### COLLECTED MATERIAL
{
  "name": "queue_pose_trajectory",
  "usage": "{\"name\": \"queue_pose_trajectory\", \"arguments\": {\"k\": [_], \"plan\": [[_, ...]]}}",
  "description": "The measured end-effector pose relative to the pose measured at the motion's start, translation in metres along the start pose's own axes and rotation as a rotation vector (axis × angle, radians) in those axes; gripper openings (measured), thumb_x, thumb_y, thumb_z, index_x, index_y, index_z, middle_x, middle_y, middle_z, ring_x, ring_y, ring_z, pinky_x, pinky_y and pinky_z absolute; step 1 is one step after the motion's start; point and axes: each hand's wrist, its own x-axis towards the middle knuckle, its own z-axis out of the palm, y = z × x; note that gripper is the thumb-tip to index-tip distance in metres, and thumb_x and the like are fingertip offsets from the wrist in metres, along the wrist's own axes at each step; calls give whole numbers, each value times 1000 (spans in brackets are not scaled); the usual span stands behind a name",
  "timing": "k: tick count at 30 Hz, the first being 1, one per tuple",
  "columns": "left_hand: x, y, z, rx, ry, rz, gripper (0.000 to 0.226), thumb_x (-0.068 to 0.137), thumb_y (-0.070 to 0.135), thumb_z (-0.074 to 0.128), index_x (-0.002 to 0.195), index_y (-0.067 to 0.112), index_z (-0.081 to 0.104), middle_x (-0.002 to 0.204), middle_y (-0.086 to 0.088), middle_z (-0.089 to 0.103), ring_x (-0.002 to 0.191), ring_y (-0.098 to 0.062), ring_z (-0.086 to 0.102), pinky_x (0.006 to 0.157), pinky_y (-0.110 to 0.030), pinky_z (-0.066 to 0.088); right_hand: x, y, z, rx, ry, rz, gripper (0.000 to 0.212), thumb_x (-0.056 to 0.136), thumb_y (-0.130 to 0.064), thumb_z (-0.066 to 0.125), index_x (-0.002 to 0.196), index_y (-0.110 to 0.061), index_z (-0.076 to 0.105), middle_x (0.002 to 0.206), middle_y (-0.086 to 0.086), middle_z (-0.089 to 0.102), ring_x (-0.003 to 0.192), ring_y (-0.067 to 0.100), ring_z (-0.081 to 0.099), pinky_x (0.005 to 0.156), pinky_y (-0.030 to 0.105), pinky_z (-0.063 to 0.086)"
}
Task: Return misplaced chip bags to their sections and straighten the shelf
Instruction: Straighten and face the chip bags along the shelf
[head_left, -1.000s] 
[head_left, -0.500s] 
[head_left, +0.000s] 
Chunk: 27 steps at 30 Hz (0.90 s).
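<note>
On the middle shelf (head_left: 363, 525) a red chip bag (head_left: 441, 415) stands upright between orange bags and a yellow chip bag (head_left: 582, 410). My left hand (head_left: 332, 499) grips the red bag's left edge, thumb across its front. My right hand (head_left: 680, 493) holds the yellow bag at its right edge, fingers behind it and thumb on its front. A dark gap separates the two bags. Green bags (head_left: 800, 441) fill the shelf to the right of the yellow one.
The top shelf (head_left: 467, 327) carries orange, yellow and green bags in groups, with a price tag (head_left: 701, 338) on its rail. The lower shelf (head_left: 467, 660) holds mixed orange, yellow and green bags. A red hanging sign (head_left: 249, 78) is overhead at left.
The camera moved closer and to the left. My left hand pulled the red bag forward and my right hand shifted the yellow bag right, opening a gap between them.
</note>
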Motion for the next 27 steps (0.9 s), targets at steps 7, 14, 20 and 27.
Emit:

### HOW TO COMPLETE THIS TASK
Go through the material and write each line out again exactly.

### ANSWER SPACE
{
  "name": "queue_pose_trajectory",
  "usage": "{\"name\": \"queue_pose_trajectory\", \"arguments\": {\"k\": [_], \"plan\": [[_, ...]]}}",
  "description": "The measured end-effector pose relative to the pose measured at the motion's start, translation in metres along the start pose's own axes and rotation as a rotation vector (axis × angle, radians) in those axes; gripper openings (measured), thumb_x, thumb_y, thumb_z, index_x, index_y, index_z, middle_x, middle_y, middle_z, ring_x, ring_y, ring_z, pinky_x, pinky_y and pinky_z absolute; step 1 is one step after the motion's start; point and axes: each hand's wrist, its own x-axis towards the middle knuckle, its own z-axis out of the palm, y = z × x; note that gripper is the thumb-tip to index-tip distance in metres, and thumb_x and the like are fingertip offsets from the wrist in metres, along the wrist's own axes at each step; calls give whole numbers, each value times 1000 (spans in brackets are not scaled); the usual span stands behind a name",
  "timing": "k: tick count at 30 Hz, the first being 1, one per tuple",
  "columns": "left_hand: x, y, z, rx, ry, rz, gripper (0.000 to 0.226), thumb_x (-0.068 to 0.137), thumb_y (-0.070 to 0.135), thumb_z (-0.074 to 0.128), index_x (-0.002 to 0.195), index_y (-0.067 to 0.112), index_z (-0.081 to 0.104), middle_x (-0.002 to 0.204), middle_y (-0.086 to 0.088), middle_z (-0.089 to 0.103), ring_x (-0.002 to 0.191), ring_y (-0.098 to 0.062), ring_z (-0.086 to 0.102), pinky_x (0.006 to 0.157), pinky_y (-0.110 to 0.030), pinky_z (-0.066 to 0.088); right_hand: x, y, z, rx, ry, rz, gripper (0.000 to 0.212), thumb_x (-0.056 to 0.136), thumb_y (-0.130 to 0.064), thumb_z (-0.066 to 0.125), index_x (-0.002 to 0.196), index_y (-0.110 to 0.061), index_z (-0.076 to 0.105), middle_x (0.002 to 0.206), middle_y (-0.086 to 0.086), middle_z (-0.089 to 0.102), ring_x (-0.003 to 0.192), ring_y (-0.067 to 0.100), ring_z (-0.081 to 0.099), pinky_x (0.005 to 0.156), pinky_y (-0.030 to 0.105), pinky_z (-0.063 to 0.086)"
}
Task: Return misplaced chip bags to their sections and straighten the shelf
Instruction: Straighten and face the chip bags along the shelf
[head_left, -1.000s] 
[head_left, -0.500s] 
[head_left, +0.000s] 
Chunk: 27 steps at 30 Hz (0.90 s).
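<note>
On the middle shelf (head_left: 363, 525) a red chip bag (head_left: 441, 415) stands upright between orange bags and a yellow chip bag (head_left: 582, 410). My left hand (head_left: 332, 499) grips the red bag's left edge, thumb across its front. My right hand (head_left: 680, 493) holds the yellow bag at its right edge, fingers behind it and thumb on its front. A dark gap separates the two bags. Green bags (head_left: 800, 441) fill the shelf to the right of the yellow one.
The top shelf (head_left: 467, 327) carries orange, yellow and green bags in groups, with a price tag (head_left: 701, 338) on its rail. The lower shelf (head_left: 467, 660) holds mixed orange, yellow and green bags. A red hanging sign (head_left: 249, 78) is overhead at left.
The camera moved closer and to the left. My left hand pulled the red bag forward and my right hand shifted the yellow bag right, opening a gap between them.
</note>
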Motion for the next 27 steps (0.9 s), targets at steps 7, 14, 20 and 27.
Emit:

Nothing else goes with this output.